____ DATA PROVIDED

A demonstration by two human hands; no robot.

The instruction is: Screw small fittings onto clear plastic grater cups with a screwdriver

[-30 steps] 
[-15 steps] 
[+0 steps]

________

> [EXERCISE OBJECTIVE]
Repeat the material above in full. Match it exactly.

> [RESULT FOR THIS EXERCISE]
A demonstration by two human hands; no robot.

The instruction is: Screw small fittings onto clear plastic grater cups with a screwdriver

[-30 steps] 
[-15 steps] 
[+0 steps]

That completes the answer, and no more is expected.